To advance the capabilities of MFA for complex metabolic networks and extensive isotope tracing datasets, we developed an automated analysis methodology alongside a large-scale metabolic network model. This model comprises over 100 fluxes across key pathways, including glycolysis, the tricarboxylic acid (TCA) cycle, the pentose phosphate pathway (PPP), one-carbon metabolism, and several amino acid (AA) biosynthetic pathways (Fig. 1c, Supplementary Methods). Compared to contemporary MFA tools7,8,9, a notable feature of our methodology is the incorporation of organelle compartmentalization, facilitating accurate quantification of exchange fluxes between mitochondria and cytosol in eukaryotic cells (Fig. 1c). While other tools typically require tens of minutes to obtain a solution7,9, our methodology can generate an optimized solution, with fluxes that accurately explain the labelling pattern from a 13C tracing experiment on cultured cell lines, within 2 s on a desktop computer10 (Supplementary Fig. 1a–d). Nonetheless, a challenge arose from the observation that these optimized solutions could diverge significantly, showing considerable variability in certain net fluxes even with similar loss values (Fig. 1d, Supplementary Fig. 1e,f).To address this problem, we developed an optimization-averaging algorithm that refines the computation process by selecting a subset of solutions with minimal loss (selected solutions) from the pool of optimized solutions and averaging them to produce a new, more stable solution set (averaged solutions) (Fig. 1e, Supplementary Methods). These solutions, along with those generated using the typical strategy used in contemporary software (Supplementary Methods, Supplementary Fig. 1c), were benchmarked using simulated 13C tracing datasets generated from a known flux vector (Supplementary Fig. 2a). The results demonstrated that, relative to the benchmark, the optimization-averaging algorithm effectively reduced flux variability and improved the accuracy of the results in approximating the known flux, even with varying levels of data availability (Fig. 1f, Supplementary Figs. 2b–e and 3a–e).
中文翻译:
使用自动化方法从同位素示踪数据中定量代谢活性
代谢通量分析 (MFA) 是一种基于机器学习原理破译标记模式的计算方法。与从已知数据集训练模型进行预测的典型机器学习算法不同,常用的 MFA 算法使用来自同位素示踪实验的数据训练代谢网络,并直接输出学习到的信息,即网络中最适合数据的所有通量3,5(图 1b)。然而,作为一种机器学习算法,当前的 MFA 方法通常缺乏系统的评估和基准测试,而这是更广泛的机器学习和人工智能应用的标准做法6。MFA 研究中的问题包括算法收敛性、通量估计准确性和结果稳健性等问题,但在很大程度上仍未得到解决3,限制了这些自动化工具在代谢研究中的有效性和更广泛采用。
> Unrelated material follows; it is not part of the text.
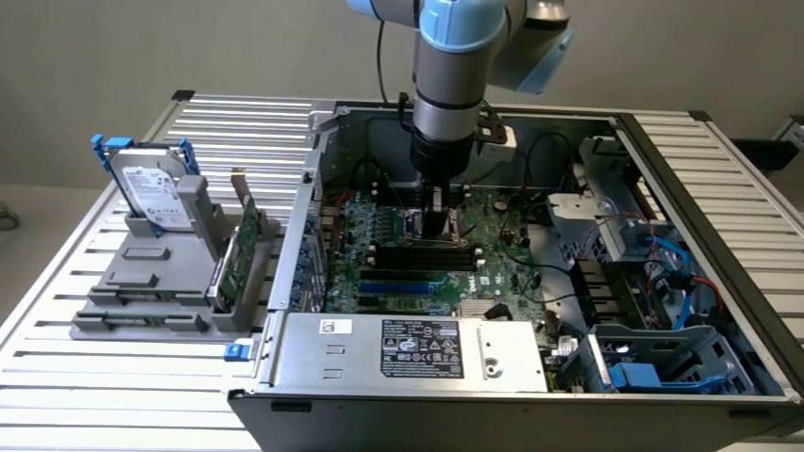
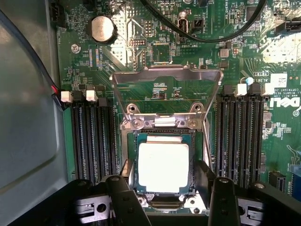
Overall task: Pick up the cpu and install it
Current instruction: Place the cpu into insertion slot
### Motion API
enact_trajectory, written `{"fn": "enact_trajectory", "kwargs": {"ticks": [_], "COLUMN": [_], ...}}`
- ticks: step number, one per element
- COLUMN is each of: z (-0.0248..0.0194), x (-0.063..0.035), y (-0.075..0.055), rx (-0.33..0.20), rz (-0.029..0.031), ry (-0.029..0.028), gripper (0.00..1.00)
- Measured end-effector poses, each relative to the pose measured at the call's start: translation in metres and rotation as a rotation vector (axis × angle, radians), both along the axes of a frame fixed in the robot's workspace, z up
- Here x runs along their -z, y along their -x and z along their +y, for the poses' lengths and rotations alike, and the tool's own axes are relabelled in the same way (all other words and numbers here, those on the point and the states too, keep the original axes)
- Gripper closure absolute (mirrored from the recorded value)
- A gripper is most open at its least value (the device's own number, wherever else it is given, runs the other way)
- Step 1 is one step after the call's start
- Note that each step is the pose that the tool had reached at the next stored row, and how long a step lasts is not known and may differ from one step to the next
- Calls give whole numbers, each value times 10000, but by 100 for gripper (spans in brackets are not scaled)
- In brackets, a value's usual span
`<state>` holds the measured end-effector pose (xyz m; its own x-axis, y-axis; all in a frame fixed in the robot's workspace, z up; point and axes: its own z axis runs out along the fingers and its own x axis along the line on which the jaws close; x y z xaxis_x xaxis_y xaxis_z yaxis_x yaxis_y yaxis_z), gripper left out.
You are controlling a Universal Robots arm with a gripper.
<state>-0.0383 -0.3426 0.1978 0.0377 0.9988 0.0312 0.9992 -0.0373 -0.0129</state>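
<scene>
Wrist view: the cpu (image 2: 163, 165) lies flat in the socket (image 2: 132, 155), the plate (image 2: 165, 74) open. The claw (image 2: 164, 179) stands apart, one finger (image 2: 123, 193) either side of the cpu. Exterior view: the drive (image 1: 157, 193) stands at nine o'clock from the claw.

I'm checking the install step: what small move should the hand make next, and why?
Probably lift straight up: the cpu lies flat in its socket, and the open hand straddles it, with the retention frame not yet lowered.
</scene>
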Motion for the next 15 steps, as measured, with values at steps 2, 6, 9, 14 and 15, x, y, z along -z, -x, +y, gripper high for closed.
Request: {"fn": "enact_trajectory", "kwargs": {"ticks": [2, 6, 9, 14, 15], "z": [0, 1, 1, 2, 2], "x": [0, 0, -1, -65, -89], "y": [0, 0, 0, 0, 0], "rx": [-2, -4, -8, -9, -8], "rz": [-1, 0, 1, 0, 0], "ry": [70, 181, 242, 251, 250], "gripper": [37, 37, 37, 37, 37]}}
为了提高 MFA 对复杂代谢网络和广泛同位素追踪数据集的能力,我们开发了一种自动化分析方法以及大规模代谢网络模型。该模型包含跨关键途径的 100 多个通量,包括糖酵解、三羧酸 (TCA) 循环、磷酸戊糖途径 (PPP)、一碳代谢和几种氨基酸 (AA) 生物合成途径(图 1c,补充方法)。与当代 MFA 工具7,8,9 相比,我们方法的一个显着特点是结合了细胞器区室化,有助于准确量化真核细胞中线粒体和胞质溶胶之间的交换通量(图 1c)。虽然其他工具通常需要数十分钟才能获得溶液7,9,但我们的方法可以在 2 秒内在台式计算机上生成优化的解决方案,其通量可以准确解释培养细胞系上 13C 示踪实验的标记模式10(补充图 1a-d)。尽管如此,由于观察到这些优化的解决方案可能会显着发散,即使具有相似的损耗值,某些净磁通量也显示出相当大的变化(图 1d,补充图 1e,f)。为了解决这个问题,我们开发了一种优化平均算法,该算法通过从优化解决方案池中选择一个损失最小的解决方案子集(选定的解决方案)并对它们进行平均以产生一个新的、更稳定的解决方案集(平均解决方案)来改进计算过程(图 1e,补充方法)。这些解决方案,以及使用现代软件中使用的典型策略生成的解决方案(补充方法,补充图 1)。 1c),使用由已知磁通量矢量生成的模拟 13C 跟踪数据集进行基准测试(补充图 2a)。结果表明,相对于基准,优化-平均算法有效地降低了磁通量变化,并提高了结果在近似已知磁通量方面的准确性,即使数据可用性水平不同(图 1f,补充图 2b-e 和 3a-e)。